RECORDS SHOWN:
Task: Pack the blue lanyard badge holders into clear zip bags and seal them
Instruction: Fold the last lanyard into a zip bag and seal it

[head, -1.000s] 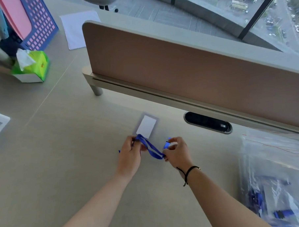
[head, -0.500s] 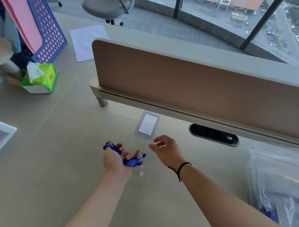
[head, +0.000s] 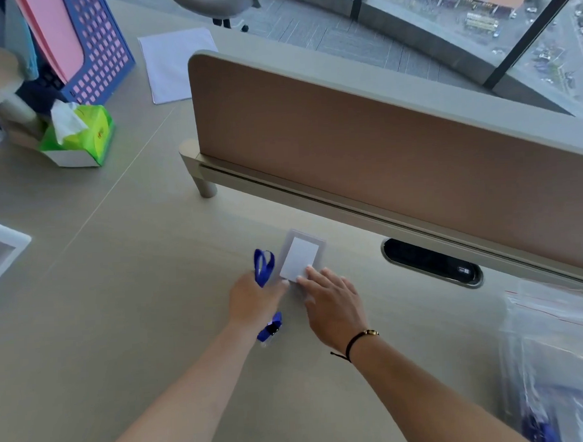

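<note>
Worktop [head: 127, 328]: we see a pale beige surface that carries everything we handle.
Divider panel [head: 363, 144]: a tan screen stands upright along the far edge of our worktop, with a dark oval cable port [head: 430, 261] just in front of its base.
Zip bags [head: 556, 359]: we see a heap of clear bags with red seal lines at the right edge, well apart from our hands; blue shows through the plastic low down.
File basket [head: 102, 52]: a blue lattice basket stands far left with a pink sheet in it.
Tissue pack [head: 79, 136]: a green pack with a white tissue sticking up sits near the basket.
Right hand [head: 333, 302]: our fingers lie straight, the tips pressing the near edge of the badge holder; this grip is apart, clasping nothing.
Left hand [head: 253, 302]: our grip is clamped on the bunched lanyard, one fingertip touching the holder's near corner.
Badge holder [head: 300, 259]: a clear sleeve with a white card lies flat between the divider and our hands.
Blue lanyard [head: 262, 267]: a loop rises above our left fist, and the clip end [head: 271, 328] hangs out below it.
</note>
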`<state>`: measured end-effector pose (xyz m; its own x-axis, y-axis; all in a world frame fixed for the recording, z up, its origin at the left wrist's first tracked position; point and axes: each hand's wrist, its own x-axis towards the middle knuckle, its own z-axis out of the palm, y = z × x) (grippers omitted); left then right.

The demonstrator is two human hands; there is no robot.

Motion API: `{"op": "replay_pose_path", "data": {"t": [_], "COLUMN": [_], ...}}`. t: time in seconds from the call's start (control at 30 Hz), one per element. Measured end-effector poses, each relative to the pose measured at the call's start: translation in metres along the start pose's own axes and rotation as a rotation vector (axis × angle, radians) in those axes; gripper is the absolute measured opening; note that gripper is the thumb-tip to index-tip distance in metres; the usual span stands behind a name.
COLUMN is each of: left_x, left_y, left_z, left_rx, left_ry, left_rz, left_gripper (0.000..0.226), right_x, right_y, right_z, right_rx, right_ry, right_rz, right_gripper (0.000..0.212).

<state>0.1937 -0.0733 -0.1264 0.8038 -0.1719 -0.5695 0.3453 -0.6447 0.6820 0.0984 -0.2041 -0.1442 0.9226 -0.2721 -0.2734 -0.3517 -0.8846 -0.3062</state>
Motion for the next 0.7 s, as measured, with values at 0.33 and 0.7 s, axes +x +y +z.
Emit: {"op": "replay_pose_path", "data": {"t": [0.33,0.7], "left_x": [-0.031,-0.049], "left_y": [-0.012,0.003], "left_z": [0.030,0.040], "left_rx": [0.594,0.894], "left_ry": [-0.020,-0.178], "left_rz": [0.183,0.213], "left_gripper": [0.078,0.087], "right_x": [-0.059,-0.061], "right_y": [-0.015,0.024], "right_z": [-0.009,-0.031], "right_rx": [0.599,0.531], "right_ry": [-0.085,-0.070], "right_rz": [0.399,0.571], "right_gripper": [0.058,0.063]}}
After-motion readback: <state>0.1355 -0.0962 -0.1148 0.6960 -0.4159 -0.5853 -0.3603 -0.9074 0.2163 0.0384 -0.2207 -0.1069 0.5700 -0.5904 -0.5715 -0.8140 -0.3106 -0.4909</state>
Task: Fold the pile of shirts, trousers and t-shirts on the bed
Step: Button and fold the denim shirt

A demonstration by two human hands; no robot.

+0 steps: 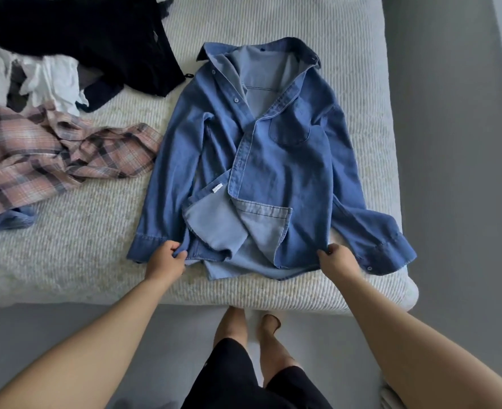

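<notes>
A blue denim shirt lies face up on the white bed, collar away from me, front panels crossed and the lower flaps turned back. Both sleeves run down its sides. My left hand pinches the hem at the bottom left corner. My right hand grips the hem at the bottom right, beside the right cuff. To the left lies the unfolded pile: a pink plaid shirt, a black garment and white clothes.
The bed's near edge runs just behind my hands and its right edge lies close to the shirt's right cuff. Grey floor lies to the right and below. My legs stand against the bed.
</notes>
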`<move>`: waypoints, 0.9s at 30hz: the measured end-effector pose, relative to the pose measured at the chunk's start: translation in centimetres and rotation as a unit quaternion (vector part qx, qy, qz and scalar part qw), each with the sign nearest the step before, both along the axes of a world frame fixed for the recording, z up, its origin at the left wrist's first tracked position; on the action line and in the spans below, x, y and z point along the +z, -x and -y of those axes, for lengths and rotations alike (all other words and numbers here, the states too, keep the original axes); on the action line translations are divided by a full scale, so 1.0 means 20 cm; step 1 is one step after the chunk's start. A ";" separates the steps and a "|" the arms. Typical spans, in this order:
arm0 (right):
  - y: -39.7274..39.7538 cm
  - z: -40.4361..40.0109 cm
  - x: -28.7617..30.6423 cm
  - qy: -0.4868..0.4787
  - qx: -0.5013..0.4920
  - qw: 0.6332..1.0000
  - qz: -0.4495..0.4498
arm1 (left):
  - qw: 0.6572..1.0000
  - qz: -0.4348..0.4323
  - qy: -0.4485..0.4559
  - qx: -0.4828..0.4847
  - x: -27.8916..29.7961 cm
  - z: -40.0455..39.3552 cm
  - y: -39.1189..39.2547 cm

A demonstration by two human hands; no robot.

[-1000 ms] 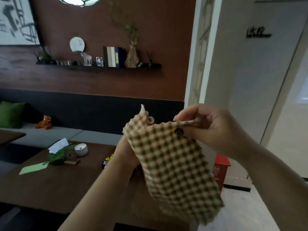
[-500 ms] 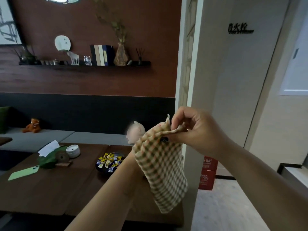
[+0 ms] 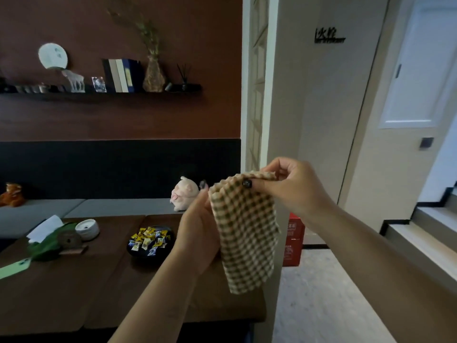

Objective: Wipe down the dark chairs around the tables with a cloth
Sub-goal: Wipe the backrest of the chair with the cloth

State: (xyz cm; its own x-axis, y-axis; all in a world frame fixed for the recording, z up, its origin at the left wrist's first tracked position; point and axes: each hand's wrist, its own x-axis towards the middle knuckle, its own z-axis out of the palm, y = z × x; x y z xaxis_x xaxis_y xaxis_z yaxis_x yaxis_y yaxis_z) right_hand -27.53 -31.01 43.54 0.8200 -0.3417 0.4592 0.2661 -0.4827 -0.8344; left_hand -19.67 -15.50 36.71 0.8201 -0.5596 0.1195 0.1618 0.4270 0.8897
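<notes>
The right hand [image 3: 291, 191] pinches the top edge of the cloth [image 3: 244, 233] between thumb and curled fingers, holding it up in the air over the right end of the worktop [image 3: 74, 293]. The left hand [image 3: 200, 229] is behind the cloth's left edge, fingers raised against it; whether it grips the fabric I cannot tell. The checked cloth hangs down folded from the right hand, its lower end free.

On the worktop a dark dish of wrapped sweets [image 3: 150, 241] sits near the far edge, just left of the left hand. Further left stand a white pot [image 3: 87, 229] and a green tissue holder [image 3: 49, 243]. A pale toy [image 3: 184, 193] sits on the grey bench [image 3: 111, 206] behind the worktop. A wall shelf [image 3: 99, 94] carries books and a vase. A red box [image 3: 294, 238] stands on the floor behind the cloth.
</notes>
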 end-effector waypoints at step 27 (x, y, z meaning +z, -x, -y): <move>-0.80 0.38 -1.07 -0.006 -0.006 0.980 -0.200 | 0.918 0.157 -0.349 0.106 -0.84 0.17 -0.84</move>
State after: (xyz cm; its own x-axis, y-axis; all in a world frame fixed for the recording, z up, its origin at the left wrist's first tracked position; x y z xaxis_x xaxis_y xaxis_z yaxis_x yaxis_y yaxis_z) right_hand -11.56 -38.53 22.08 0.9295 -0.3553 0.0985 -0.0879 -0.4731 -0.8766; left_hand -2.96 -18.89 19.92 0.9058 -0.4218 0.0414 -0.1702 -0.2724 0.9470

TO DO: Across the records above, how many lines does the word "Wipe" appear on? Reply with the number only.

SOLUTION TO THIS TASK: 2